The coronavirus disease 2019 (COVID-19) pandemic caused by severe acute respiratory syndrome coronavirus 2 (SARS-CoV-2) is a major global health threat. Mortality is predominantly caused by severe respiratory failure related to interstitial pneumonia in both lungs and acute respiratory distress syndrome. Recently, genome-wide association studies (GWASs) have identified chromosome 3p21.31 (sentinel variant: rs11385942) to be associated with both severe and general affected COVID-19 cases.1 Despite of several coding genes mapped to the chromosome 3p21.31 locus (Fig. 1a), the causal genes responsible for this locus remains largely illusive. Here, we performed both genome and epigenome editing approaches in potentially disease-relevant cell types to identify the causal genes regulated by this locus.

Fig. 1
figure 1

CRISPR/Cas genome editing identified CCR9 and SCL6A20 as target genes responsible for the chromosome 3p21.31 locus associated with severe COVID-19. a Regional association plots of the chromosome 3p21.31 locus associated with severe COVID-19 with respiratory failure. Association data was from Ellinghaus et al. study1. The linkage disequilibrium values were calculated on the basis of the 1000 Genomes project (European panel). The positions in the genome assembly hg19 are plotted. The recombination rate is shown in centimorgans (cM) per million base pairs (Mb).

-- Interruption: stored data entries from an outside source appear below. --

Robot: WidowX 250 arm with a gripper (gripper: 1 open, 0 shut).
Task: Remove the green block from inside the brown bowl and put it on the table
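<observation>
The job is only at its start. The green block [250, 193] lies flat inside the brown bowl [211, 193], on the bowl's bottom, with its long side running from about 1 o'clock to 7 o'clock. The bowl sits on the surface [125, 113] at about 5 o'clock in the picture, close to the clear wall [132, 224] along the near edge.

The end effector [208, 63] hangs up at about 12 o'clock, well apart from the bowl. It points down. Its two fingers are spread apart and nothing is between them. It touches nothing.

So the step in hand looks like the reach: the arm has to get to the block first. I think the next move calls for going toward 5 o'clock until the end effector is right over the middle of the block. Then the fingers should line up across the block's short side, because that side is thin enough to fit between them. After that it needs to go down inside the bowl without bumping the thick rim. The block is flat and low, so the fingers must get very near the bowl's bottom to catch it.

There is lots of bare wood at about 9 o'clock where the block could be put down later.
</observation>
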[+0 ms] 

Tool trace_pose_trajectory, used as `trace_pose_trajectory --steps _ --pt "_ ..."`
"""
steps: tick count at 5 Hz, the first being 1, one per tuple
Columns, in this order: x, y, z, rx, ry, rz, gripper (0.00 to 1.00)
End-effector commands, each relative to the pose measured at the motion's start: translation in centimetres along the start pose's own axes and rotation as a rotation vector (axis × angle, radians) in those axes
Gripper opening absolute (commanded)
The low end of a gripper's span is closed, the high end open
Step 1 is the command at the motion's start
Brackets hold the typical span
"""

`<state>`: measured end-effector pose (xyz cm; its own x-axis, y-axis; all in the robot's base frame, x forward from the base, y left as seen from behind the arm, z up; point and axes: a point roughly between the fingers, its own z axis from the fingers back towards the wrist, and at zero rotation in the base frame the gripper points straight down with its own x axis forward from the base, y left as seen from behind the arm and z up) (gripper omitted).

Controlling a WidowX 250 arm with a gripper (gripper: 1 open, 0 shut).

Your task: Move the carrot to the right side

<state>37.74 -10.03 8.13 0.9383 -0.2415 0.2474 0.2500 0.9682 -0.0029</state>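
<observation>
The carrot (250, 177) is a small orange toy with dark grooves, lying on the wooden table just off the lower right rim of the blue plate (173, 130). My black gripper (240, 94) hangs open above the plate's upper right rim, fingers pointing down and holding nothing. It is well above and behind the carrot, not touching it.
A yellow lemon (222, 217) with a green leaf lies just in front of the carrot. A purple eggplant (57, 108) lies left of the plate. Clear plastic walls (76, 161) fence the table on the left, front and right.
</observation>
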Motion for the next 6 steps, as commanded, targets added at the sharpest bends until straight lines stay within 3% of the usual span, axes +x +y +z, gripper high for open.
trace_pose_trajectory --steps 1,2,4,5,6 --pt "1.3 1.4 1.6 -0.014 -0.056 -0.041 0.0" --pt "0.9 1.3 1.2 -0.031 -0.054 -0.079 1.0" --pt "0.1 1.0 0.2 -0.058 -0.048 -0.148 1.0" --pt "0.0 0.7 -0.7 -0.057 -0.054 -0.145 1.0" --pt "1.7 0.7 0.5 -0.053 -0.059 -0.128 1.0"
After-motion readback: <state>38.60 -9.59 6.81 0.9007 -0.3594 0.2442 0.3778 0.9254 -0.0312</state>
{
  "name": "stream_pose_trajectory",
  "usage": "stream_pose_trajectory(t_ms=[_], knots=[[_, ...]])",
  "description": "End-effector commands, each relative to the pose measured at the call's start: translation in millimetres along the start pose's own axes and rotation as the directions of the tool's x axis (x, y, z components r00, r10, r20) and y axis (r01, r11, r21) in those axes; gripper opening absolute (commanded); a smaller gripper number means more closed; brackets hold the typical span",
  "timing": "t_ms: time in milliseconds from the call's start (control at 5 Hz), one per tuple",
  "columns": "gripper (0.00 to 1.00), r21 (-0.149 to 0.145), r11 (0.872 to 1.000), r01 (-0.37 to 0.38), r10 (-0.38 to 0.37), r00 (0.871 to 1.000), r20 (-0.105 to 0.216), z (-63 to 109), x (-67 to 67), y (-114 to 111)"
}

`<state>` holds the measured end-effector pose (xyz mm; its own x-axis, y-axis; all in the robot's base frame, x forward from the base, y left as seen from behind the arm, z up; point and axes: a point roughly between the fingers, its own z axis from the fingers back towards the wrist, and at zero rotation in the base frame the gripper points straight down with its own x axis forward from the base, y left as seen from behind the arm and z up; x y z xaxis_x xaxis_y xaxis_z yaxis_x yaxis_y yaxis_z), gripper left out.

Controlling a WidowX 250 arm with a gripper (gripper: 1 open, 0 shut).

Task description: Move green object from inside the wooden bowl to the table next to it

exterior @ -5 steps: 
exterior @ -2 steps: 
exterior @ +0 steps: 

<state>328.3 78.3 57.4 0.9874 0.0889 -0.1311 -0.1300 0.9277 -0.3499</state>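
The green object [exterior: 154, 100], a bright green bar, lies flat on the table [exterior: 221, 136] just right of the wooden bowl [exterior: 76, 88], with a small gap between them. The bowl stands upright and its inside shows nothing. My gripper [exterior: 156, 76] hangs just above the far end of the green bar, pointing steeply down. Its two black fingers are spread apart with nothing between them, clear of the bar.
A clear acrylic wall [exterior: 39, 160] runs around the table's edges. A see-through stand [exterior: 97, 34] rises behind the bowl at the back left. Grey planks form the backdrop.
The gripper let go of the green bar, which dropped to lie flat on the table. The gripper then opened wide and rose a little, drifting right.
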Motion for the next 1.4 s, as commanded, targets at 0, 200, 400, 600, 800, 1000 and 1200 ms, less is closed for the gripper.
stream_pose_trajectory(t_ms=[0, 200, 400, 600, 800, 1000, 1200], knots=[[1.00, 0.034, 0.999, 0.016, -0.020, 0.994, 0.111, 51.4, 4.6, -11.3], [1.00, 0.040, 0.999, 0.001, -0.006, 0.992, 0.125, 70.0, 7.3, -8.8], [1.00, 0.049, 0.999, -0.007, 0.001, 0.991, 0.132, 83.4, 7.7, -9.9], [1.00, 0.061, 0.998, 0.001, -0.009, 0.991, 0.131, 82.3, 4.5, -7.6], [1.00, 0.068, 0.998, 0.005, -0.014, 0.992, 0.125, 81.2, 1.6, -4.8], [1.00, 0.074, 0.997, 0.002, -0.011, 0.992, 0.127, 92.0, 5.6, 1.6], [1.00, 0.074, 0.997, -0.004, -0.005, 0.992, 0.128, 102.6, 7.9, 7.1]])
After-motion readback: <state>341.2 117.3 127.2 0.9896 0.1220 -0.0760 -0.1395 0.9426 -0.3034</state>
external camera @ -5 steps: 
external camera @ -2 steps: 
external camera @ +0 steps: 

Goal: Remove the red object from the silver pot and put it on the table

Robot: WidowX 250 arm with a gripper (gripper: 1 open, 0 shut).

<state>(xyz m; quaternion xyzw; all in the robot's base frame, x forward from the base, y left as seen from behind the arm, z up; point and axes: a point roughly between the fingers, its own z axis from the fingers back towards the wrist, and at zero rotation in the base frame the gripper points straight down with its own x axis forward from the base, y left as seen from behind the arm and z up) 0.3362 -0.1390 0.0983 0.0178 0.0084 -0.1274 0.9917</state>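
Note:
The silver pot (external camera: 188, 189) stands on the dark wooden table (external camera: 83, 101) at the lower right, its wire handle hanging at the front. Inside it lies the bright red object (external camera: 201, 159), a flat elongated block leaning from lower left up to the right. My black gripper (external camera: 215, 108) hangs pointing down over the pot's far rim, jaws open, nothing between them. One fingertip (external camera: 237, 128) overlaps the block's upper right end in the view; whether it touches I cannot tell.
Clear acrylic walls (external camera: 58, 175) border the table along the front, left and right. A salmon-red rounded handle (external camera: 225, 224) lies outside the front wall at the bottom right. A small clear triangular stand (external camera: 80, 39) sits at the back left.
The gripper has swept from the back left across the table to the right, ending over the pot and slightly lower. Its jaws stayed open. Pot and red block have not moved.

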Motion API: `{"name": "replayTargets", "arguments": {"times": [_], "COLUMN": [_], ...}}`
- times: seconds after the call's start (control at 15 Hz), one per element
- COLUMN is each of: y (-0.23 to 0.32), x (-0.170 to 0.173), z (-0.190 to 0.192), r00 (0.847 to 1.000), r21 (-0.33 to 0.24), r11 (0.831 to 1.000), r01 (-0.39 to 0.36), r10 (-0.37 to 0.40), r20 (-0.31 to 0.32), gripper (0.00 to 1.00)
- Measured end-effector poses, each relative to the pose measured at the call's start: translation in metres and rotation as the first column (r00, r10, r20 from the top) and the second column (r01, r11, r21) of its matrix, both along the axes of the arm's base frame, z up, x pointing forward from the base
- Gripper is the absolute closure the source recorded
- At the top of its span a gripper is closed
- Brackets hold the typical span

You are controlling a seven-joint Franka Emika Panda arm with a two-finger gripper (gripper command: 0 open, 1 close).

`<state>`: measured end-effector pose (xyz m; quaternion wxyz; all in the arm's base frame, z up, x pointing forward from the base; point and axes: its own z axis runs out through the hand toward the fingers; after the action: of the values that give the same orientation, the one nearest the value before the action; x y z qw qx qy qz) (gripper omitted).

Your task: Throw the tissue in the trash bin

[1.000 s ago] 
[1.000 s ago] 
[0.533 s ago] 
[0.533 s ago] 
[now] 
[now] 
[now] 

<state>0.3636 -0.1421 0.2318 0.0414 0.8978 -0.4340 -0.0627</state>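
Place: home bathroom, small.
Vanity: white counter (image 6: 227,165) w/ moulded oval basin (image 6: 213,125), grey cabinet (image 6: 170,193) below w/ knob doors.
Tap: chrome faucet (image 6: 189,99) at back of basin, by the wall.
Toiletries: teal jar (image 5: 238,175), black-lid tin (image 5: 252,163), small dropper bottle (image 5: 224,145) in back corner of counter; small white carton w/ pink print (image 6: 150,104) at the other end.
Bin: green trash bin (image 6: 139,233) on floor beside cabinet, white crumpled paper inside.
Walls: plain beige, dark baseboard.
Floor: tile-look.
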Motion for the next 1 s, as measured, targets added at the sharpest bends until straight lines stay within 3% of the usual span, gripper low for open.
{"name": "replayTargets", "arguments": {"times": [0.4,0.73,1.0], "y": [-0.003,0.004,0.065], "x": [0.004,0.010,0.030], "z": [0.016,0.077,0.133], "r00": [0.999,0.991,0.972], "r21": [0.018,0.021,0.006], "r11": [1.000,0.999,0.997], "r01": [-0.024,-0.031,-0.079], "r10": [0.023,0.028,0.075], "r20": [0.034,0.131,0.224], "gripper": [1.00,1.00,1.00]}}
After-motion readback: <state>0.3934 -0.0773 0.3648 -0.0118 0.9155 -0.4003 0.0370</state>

The purple diamond represents the variant most strongly associated with severe COVID-19 and respiratory failure. b Schematic diagram of genome editing strategy. The positions of sgRNAs and PAM sequences are shown in blue and red, respectively. The locations of PCR primers are indicated by arrows. F, forward; R, reverse. Clones of bi-allelic deletion are indicated by the presence of PCR product from F1+R1, but absence of PCR product from F2+R2. c, f, h Sequence of isogenic clonal deletions of the chromosome 3p21.31 locus obtained using CRISPR/Cas9 genome editing in 16HBE14o-, THP-1, and Jurkat cells, respectively. “Predicted” sequence indicates 67.8-kb deletion without any indel mutagenesis. For clones with bi-allelic deletion (see Fig. S3), genomic sequences were confirmed by cloning of each allele followed by Sanger sequencing. d Genes within 1 megabase covering the chromosome 3p21.31 locus, expressed in different cell types, were ascertained by RT-PCR. e, g, i Altered gene expression in clonal isogenic deletions in 16HBE14o-, THP-1, and Jurkat cells, respectively. RT-qPCR analysis of genes within 1 megabase covering the chromosome 3p21.31 locus was performed. Student’s t test was performed for each gene (n = 3 technical replicates). *P < 0.05, **P < 0.01. j Epigenetic programming at the chromosome 3p21.31 locus. Density maps are shown for DNase-Seq, ChIP-seq of active histone marks (H3K27ac and H3K4me1), repressive H3K9me3, and promoter mark (H3K4me3), in primary human T cells, B cells, and monocytes, as well as K562 cell lines. Locations of candidate causal variants from fine-mapping analysis were indicated by short vertical lines. Genomic locations in hg19 presented. Epigenetic datasets were obtained from the ENCODE Project (see Supplementary methods)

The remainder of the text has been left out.